Solvers#
Linear variational problems lead to algebraic sytems expressed in terms of TermMatrix
and Vector
, either linear systems: \(\mathbb{A}U=B\) or as eigenvalue problems:
\(\mathbb{A}U=\lambda\,U\) and \(\mathbb{A}U=\lambda\,\mathbb{M}U\). XLiFE++ provides a wide set of linear system solvers (direct or iterative) and eigen solvers (built-in solvers or arpack solvers).
The following sections explains some simple steps to make use of these solvers.
Direct Solvers#
Because direct solvers involve some costly algorithms to solve very large linear systems through LDLt or LU factorization, a prerequisite to call them is to have TermMatrix
factorized. It can be done as follows:
TermMatrix LD; // Create a new TermMatrix to store factorized matrix
ldltFactorize(A, LD); // LDLt−Factorize
Then the linear system is solved in a next step:
TermVector U = factSolve(LD, B);
The TermVector
X
is returned as a solution of the solver.

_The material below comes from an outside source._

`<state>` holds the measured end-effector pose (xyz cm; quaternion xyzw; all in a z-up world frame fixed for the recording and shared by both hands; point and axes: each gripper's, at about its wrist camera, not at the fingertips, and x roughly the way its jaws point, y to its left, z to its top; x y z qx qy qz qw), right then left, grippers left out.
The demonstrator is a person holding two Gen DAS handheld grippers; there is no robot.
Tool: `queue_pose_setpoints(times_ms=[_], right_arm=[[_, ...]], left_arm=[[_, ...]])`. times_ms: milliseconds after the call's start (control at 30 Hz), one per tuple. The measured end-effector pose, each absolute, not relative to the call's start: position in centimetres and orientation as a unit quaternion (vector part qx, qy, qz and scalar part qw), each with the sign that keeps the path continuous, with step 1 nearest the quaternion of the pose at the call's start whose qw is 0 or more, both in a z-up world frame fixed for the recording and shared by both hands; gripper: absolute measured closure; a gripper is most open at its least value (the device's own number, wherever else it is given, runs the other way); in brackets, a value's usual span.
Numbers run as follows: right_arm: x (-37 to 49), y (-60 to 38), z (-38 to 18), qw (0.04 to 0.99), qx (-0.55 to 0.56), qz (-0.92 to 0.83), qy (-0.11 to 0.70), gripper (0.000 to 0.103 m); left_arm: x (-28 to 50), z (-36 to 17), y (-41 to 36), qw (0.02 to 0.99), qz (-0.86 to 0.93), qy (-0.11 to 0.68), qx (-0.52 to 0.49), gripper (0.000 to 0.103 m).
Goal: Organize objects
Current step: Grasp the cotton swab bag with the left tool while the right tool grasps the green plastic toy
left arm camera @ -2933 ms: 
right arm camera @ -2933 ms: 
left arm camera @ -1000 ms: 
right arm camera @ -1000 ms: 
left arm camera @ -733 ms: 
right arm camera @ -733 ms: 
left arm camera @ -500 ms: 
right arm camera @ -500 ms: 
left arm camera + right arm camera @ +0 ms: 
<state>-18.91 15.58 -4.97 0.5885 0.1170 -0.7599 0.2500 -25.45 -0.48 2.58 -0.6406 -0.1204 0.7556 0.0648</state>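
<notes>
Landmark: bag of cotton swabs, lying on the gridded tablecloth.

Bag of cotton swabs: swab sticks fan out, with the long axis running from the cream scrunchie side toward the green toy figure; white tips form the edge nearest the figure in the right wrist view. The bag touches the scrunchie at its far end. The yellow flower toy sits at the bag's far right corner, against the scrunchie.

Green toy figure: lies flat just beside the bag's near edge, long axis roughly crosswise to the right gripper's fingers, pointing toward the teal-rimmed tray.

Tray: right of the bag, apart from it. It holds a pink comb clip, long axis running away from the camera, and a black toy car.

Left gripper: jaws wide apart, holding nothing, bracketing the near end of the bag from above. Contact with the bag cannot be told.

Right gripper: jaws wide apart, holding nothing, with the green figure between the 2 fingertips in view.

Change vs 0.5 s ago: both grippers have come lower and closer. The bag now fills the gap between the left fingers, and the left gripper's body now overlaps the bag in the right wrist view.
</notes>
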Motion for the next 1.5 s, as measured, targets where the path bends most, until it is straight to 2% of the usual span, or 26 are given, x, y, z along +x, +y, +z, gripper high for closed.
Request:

Or a TermMatrix
can be factorized into LU before being solved
TermMatrix LU; // Create a new TermMatrix to store factorized matrix
luFactorize(A, LU); // LU−Factorize
TermVector X = factSolve(LD, B);
Factorization and solving may be called in one time:
TermVector X = luSolve(A, B);
The available factorizations and direct solvers are
LDLt factorization and solver (for symmetric matrix): functions
ldltFactorize()
,ldltSolve()
LDLstar factorization and solver (for self-adjoint matrix): functions
ldlstarFactorize()
,ldlstarSolve()
LU factorization and solver (for any matrix): functions
luFactorize()
,luSolve()
umfpack factorization and solver (for any matrix) if umfpack is installed and configured:
umfpackFactorize()
,umfpackSolve()
gauss elimination with pivoting for matrix stored in dense format:
gaussSolve()
Schur method on 2x2
TermMatrix
:schurSolve()
lapack solver for matrix stored in dense format if lapack is installed and configured:
lapackSolve()
magma solver for matrix stored in dense format if magma lib is available:
magmaSolve()
LDLt, LDLstar and LU factorizations move matrix to skyline storage and may fail even if the matrix is invertible (no pivoting strategy)! Umfpack is most powerful because it works with compressed sparse storage and has pivoting strategy, but it may be slow.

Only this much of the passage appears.